Instigada por esos sectores, la reina acabó entregándoles el poder, desoyendo los consejos que podrían haberla orientado en una dirección más liberal y acorde con su tiempo.
Inquieta, distraída y cansada

Desde mediados de la década de los sesenta, Isabel II acabó siendo concebida como el gran “obstáculo tradicional” para la modernización política del país. Finalmente, en 1868, una revolución autodenominada “Gloriosa” la obligó a abandonar España desde la playa de Vizcaya en la que estaba tomando los baños que, a juicio de sus médicos, podían paliar la enfermedad de la piel que padecía desde su niñez. Tenía treinta y ocho años y Benito Pérez Galdós la definía así: “Las formas abultadas, algo fofas, iban embotando su esbeltez y agarbanzando su realeza. Parecía distraída, inquieta, y sus ojos, de un azul húmedo y claro, sus párpados, ligeramente enrojecidos, más expresaban el cansancio que el contento de la vida. Eran los ojos del absoluto desengaño, los ojos de un alma que ha venido a parar en el conocimiento enciclopédico de cuantos estímulos están vedados a la inocencia”.

Desde su exilio en París, la reina Isabel abdicó finalmente en su hijo Alfonso, del cual los conservadores esperaban que pudiese restaurar a la dinastía Borbón en el trono. Mientras tanto, la reina, intentó revertir una vida personal infelicísima separándose formalmente de su marido, Francisco de Asís.

Cuando se produjo la restauración borbónica, en 1874, el artífice de la misma, Cánovas del Castillo, empleó toda su autoridad para evitar que volviese de su exilio. Su irregular vida privada y su nefasto legado político la habían convertido en un personaje que convenía mantener lo más alejado posible de la nueva forma de hacer política, que se quería crear en torno a Alfonso XII.

Pasó el resto de su vida en París, en un viejo palacio de la Avenida Klèber. Poco antes de morir, en abril de 1904, buscando exculparse ante la Historia, le dijo a Galdós: “Ha faltado tiempo, ha faltado espacio (...). El querer lo tiene una en el corazón; pero el poder ¿dónde está? (...). El no poder, ¿ha consistido en mí o en los demás?”. Ésa es, exactamente, la pregunta central de toda conmemoración de la vida y el reinado de Isabel II que intente superar su sacralización o su demonización. Que intente encontrar en ella algo más, como decía Todorov, que un ídolo para venerar o un enemigo para aborrecer.
Sor Patrocinio

H. 1809-Guadalajara, 1891

En 1835 fue juzgada por fingir que le habían salido las llagas que representaban la pasión de Cristo y fue desterrada a Talavera, pero a su regreso a Madrid logró entrar en el círculo de la reina y ganarse su aprecio, así como el de su esposo, lo que la permitió tener gran influencia sobre los asuntos de Gobierno.

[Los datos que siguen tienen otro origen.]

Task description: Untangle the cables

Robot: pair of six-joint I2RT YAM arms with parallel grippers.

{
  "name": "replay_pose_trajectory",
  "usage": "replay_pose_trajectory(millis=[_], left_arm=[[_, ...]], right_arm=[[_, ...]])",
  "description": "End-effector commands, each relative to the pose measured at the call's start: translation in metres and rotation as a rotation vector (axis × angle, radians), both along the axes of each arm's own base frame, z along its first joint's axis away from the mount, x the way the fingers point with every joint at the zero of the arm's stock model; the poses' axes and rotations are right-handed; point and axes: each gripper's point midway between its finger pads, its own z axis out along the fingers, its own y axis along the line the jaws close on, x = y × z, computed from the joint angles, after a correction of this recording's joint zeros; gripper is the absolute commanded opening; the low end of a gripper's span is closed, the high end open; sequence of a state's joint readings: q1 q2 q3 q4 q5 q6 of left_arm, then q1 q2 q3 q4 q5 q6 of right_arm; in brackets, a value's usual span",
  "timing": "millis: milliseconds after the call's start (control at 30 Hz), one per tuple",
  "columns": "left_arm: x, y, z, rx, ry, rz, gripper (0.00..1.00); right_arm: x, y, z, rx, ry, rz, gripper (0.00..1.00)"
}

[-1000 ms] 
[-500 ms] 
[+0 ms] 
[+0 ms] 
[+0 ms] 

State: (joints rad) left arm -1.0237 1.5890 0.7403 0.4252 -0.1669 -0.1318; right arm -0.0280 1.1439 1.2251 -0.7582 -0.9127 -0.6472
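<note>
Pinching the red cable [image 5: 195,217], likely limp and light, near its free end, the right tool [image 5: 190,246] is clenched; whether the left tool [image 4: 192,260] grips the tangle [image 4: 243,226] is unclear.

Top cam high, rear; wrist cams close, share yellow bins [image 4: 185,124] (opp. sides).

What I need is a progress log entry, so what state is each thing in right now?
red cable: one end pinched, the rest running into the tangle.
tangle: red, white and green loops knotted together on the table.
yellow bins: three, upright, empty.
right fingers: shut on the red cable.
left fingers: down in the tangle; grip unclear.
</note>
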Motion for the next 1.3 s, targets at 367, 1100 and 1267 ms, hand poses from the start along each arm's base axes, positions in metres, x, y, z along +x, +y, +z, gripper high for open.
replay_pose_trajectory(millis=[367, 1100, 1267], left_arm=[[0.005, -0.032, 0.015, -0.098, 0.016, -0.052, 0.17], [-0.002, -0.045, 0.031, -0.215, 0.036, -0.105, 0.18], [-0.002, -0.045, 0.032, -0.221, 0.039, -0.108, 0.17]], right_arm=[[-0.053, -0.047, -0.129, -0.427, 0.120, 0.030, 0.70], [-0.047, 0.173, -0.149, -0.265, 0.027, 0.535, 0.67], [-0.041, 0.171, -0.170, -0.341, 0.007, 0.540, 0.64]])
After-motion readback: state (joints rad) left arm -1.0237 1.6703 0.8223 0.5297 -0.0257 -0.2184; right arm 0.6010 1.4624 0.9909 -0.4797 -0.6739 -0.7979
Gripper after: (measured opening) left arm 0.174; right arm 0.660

Aunque Narváez la obligó a marchar al destierro, el recibimiento que le hizo el Papa en Roma aumentó su prestigio. Tras el destierro de Isabel II, abandonó España y vivió como seglar en Francia. Regresó durante el reinado de Alfonso XII y vivió sus últimos años en un convento.
Antonio María Claret

Sallent, 1807-Fontfroide (Francia), 1870

Confesor de la reina a partir de 1857, había fundado diversas instituciones para el apostolado, como la congregación de misioneros hijos del Corazón Inmaculado de María. Influyó en la vida de Palacio. Por decisión de Isabel II fue nombrado administrador de El Escorial, de cuya restauración se encargó.

En 1865 desaprobó que Isabel II reconociera al reino de Italia y dejó la Corte, pero regresó al poco tiempo. En 1868, acompañó a la reina al destierro, donde murió. Fue beatificado por el papa Pío XI, en 1934, y canonizado por Pío XII, en 1950.